(Source data)
···

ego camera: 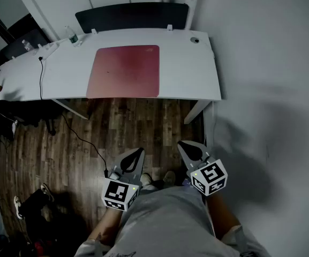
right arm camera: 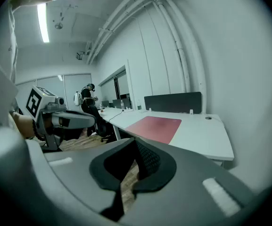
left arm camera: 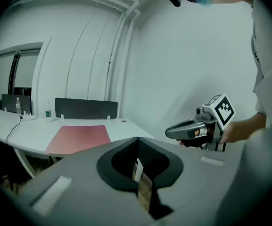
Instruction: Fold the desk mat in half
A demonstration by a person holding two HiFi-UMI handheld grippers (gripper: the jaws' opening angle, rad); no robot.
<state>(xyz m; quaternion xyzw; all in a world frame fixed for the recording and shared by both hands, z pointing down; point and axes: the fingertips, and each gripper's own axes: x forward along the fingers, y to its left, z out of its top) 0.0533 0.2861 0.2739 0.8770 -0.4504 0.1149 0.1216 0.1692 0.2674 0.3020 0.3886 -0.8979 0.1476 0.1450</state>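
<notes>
A red desk mat (ego camera: 125,71) lies flat and unfolded in the middle of the white desk (ego camera: 197,63). It also shows in the left gripper view as the mat (left arm camera: 79,138) and in the right gripper view as the mat (right arm camera: 155,126). Both grippers hang low over the wooden floor, well short of the desk, close to the person's body. My left gripper (ego camera: 138,151) is shut and holds nothing; its jaws meet in its own view (left arm camera: 138,139). My right gripper (ego camera: 182,143) is likewise shut and empty, tips together (right arm camera: 135,141).
A black partition panel (ego camera: 133,16) stands along the desk's back edge. A water bottle (ego camera: 71,35) and a black cable (ego camera: 40,76) sit on the desk's left part. A dark chair (ego camera: 15,114) stands at the left. The wall (ego camera: 272,90) runs close on the right. A person (right arm camera: 89,100) stands far off.
</notes>
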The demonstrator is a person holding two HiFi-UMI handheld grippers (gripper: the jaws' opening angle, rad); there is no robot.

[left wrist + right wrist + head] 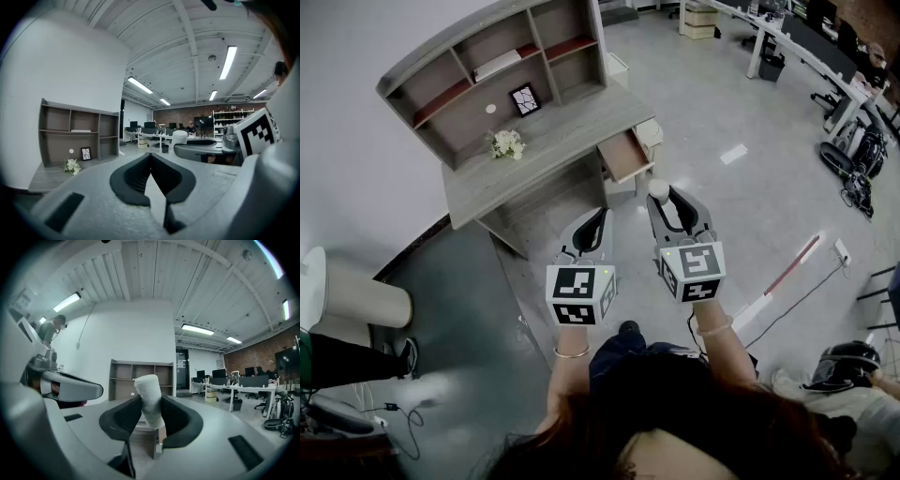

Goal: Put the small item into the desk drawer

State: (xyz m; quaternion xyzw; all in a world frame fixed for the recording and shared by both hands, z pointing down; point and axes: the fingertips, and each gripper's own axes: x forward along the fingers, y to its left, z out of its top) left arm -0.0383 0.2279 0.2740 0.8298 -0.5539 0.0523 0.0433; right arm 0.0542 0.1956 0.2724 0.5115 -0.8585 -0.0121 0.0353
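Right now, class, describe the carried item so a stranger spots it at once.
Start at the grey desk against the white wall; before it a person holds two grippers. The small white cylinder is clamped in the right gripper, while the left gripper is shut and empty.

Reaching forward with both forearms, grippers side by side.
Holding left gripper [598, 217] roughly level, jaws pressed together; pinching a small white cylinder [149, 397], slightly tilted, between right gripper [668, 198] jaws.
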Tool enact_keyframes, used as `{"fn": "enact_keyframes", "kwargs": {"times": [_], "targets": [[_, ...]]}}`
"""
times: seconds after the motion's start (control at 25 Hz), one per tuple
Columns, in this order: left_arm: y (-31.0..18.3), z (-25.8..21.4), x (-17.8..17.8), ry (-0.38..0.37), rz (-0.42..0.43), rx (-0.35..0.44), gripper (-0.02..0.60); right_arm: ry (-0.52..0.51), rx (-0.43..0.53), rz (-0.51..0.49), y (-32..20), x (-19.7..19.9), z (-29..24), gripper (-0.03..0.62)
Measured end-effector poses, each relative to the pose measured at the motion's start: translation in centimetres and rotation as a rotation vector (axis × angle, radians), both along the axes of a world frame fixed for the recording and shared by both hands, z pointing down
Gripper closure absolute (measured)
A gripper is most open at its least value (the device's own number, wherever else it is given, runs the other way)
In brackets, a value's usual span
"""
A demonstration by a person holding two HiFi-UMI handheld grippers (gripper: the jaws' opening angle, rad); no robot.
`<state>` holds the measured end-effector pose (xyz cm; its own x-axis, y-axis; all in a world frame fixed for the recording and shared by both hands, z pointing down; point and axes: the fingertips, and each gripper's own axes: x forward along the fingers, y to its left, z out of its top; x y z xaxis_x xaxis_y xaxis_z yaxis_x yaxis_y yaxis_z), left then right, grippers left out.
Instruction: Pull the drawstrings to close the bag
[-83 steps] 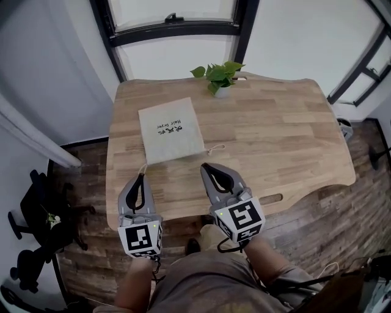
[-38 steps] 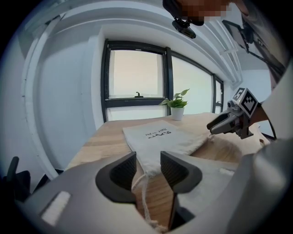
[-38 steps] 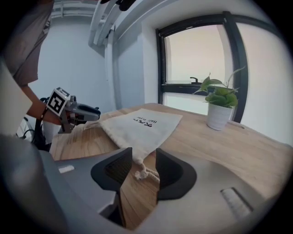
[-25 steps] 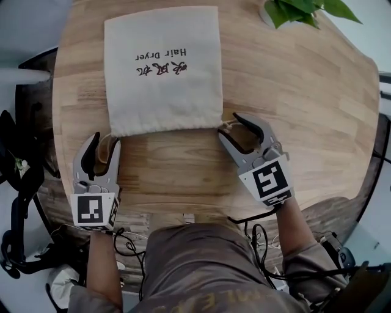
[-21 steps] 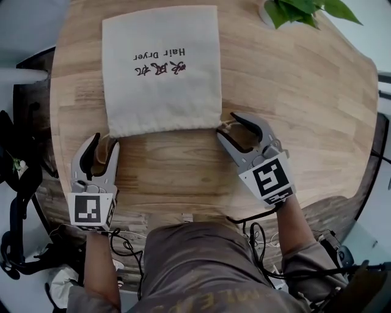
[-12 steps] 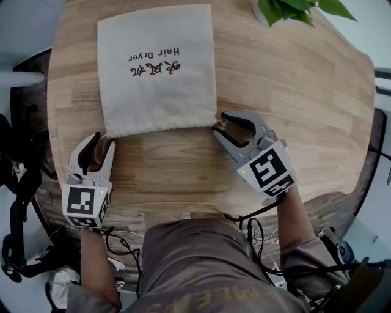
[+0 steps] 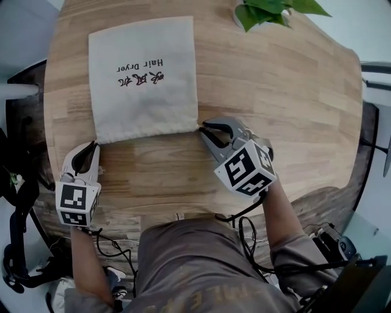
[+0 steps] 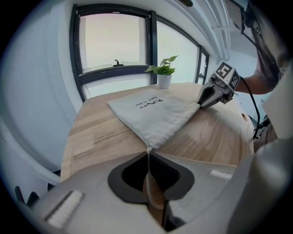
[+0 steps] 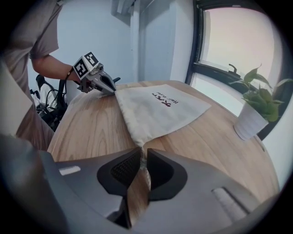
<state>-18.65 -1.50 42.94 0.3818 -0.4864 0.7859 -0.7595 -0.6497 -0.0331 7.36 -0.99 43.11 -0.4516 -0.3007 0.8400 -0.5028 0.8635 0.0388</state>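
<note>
A flat cream drawstring bag point(image 7: 143, 76) printed "Hair Driver" lies on the round wooden table point(image 7: 293, 98), its mouth toward me. My left gripper point(image 7: 90, 148) sits at the bag's near left corner, shut on the left drawstring point(image 8: 148, 157), which runs taut from the corner into the jaws. At the near right corner, my right gripper point(image 7: 204, 129) is shut on the right drawstring point(image 9: 141, 157). In the left gripper view the bag point(image 8: 155, 112) stretches toward the right gripper point(image 8: 215, 89). From the right gripper view the bag point(image 9: 158, 109) leads to the left gripper point(image 9: 94, 75).
A small potted plant point(image 7: 269, 9) in a white pot point(image 9: 249, 121) stands at the table's far edge, right of the bag. Windows point(image 8: 114, 41) are behind it. The table's near edge is just under both grippers, and cables point(image 7: 244, 238) hang below.
Both grippers were open beside the bag's near corners. They have closed onto the drawstrings, the right one last. The left gripper has shifted outward to the left.
</note>
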Motion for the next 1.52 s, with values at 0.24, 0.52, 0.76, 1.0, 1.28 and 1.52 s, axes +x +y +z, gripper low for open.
{"fn": "enact_keyframes", "kwargs": {"times": [0.24, 0.52, 0.76, 1.0, 1.28, 1.52], "targets": [[-0.1, 0.0, 0.2, -0.031, 0.048, 0.005, 0.566, 0.045, -0.005, 0.002, 0.0, 0.2, -0.1, 0.52], [-0.4, 0.0, -1.0, -0.105, 0.068, -0.016, 0.571, 0.129, -0.001, -0.022, 0.2, 1.5, -0.1, 0.528], [-0.6, 0.0, -2.2, -0.107, 0.019, -0.02, 0.572, 0.121, -0.014, -0.005, 0.5, 3.8, 0.1, 0.53], [-0.6, 0.0, -3.4, -0.124, 0.009, -0.024, 0.572, 0.119, -0.035, -0.007, 1.0, 5.2, 0.0, 0.53], [-0.8, -0.3, -3.6, -0.116, -0.01, -0.017, 0.574, 0.123, -0.053, 0.025, 1.4, 6.6, -0.1, 0.531], [0.0, -0.3, -3.5, -0.066, -0.051, 0.032, 0.509, 0.065, -0.054, 0.071, 2.0, 6.0, 0.2, 0.523]]}}
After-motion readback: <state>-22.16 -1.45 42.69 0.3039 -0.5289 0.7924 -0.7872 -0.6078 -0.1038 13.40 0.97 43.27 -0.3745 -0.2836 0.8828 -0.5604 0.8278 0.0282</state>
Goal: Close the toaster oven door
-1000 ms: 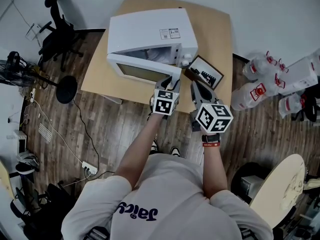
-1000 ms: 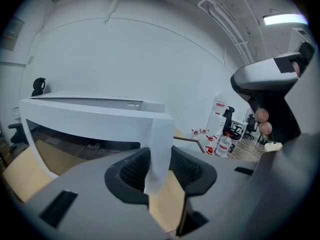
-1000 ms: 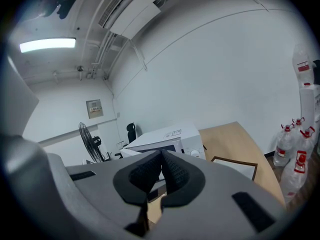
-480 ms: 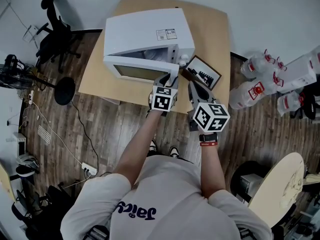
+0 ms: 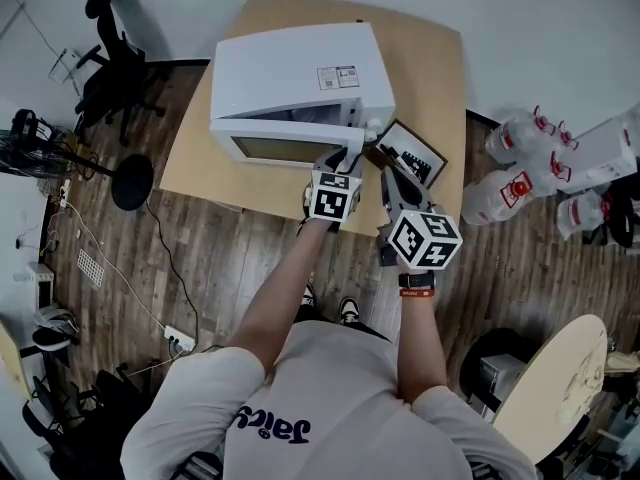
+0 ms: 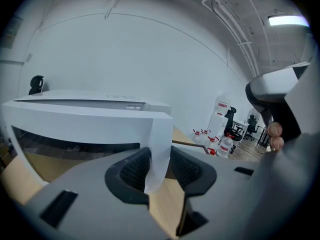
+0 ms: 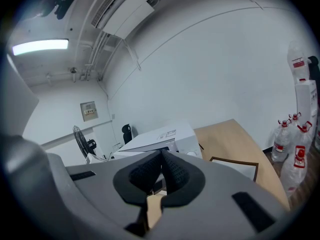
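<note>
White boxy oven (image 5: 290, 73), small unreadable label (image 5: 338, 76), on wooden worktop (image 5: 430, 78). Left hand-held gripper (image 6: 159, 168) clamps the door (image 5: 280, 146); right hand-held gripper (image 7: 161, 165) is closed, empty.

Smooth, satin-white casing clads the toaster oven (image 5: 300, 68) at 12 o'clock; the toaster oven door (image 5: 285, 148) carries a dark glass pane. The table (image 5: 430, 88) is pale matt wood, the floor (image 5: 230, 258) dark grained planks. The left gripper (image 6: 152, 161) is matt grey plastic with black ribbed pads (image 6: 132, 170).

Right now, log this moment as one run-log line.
left claw: shut on toaster oven door edge | door state: partly open | right claw: shut, empty
</note>
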The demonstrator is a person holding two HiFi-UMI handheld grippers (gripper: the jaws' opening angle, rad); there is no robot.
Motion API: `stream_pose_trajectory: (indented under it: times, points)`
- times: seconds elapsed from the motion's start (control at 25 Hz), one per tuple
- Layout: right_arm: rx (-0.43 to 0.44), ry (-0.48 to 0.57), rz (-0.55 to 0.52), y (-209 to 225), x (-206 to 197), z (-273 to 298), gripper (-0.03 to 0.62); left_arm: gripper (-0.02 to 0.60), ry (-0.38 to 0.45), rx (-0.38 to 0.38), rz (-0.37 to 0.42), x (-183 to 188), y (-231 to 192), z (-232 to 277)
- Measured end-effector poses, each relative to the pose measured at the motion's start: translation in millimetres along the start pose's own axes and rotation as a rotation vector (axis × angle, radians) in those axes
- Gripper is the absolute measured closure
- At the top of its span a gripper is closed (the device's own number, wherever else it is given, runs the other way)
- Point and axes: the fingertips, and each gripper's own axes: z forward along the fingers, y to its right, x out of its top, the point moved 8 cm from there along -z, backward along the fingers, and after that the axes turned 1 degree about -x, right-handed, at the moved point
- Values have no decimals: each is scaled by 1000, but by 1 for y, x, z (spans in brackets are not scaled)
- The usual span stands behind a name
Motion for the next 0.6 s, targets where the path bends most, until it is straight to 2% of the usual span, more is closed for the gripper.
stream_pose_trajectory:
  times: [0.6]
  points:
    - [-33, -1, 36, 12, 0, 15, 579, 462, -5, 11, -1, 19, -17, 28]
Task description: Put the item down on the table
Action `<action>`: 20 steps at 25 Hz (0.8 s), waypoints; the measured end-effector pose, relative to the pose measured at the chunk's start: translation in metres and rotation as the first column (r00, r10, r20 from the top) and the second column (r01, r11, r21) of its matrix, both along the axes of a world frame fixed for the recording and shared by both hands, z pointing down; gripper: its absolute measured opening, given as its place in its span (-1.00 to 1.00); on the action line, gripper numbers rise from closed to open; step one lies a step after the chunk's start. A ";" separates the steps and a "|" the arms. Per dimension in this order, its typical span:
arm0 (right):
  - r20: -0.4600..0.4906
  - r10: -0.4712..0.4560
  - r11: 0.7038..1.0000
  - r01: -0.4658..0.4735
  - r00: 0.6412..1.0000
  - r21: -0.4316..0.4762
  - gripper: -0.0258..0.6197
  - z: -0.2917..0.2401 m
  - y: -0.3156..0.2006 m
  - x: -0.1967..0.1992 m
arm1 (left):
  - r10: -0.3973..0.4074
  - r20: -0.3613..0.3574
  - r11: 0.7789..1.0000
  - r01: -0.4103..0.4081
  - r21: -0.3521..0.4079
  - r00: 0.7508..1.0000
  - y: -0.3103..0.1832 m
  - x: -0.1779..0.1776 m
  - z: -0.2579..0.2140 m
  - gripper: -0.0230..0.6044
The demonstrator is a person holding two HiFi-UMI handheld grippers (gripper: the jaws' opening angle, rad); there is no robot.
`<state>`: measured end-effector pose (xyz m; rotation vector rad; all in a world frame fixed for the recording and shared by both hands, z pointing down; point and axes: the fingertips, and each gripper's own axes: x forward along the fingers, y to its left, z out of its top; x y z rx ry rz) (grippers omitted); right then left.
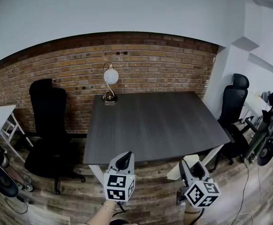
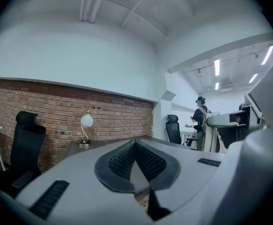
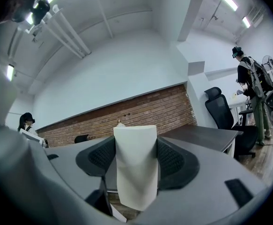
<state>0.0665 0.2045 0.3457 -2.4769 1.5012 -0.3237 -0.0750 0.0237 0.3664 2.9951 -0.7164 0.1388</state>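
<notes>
**A:** Cream-white, that item [image 3: 135, 172]. What has hold of it?

**B:** The right gripper [image 3: 135, 143]. Its jaws stand wide, and the black ribbed pads [image 3: 172, 158] press on the item's two sides. The item stands upright between them, its flat top above the pads and its lower end hanging below them.

**A:** Is it on the table [image 1: 173, 130]?

**B:** No. In the head view the item [image 1: 175, 169] is in the air, off the table and in front of its near edge, towards the near right corner. The right gripper [image 1: 188, 167] sits just behind it, on the person's side.

**A:** And the other one?

**B:** The left gripper [image 2: 135, 146] is closed. Its pads [image 2: 120, 162] meet at their tips and nothing is between them. In the head view the left gripper [image 1: 123, 161] is also in front of the table's near edge, left of the right gripper and apart from it.

**A:** Give me counts.

**B:** Two grippers and one item. There is one dark grey table, with one lamp [image 1: 110, 81] with a white globe on its far left corner, against the brick wall [image 1: 164, 64]. There are two black office chairs, one [image 1: 49, 125] left of the table and one [image 1: 234, 102] right of it. The right gripper view also shows two people, one standing [image 3: 248, 78] beyond the table's right side and one [image 3: 27, 123] at the far left.
</notes>
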 end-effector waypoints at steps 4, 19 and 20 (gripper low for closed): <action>0.011 -0.001 1.000 0.001 1.000 -0.006 -0.01 0.005 0.000 0.009 | 0.002 0.012 1.000 -0.002 -0.008 1.000 -0.002 0.011 0.009 -0.89; -0.017 0.022 0.999 -0.023 1.000 -0.032 -0.01 0.021 -0.040 0.077 | -0.002 -0.038 1.000 0.001 -0.030 0.999 -0.053 0.079 0.026 -0.89; -0.020 0.022 0.999 -0.022 1.000 -0.032 -0.01 0.020 -0.045 0.084 | -0.005 -0.043 0.999 0.003 -0.032 0.999 -0.059 0.085 0.025 -0.89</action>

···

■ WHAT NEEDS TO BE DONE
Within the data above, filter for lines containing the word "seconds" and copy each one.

■ OUTPUT FOR THIS EXERCISE
times: seconds after the motion's start (control at 25 Hz), one per tuple
- times: seconds elapsed from the motion's start (control at 25 Hz), one per tuple

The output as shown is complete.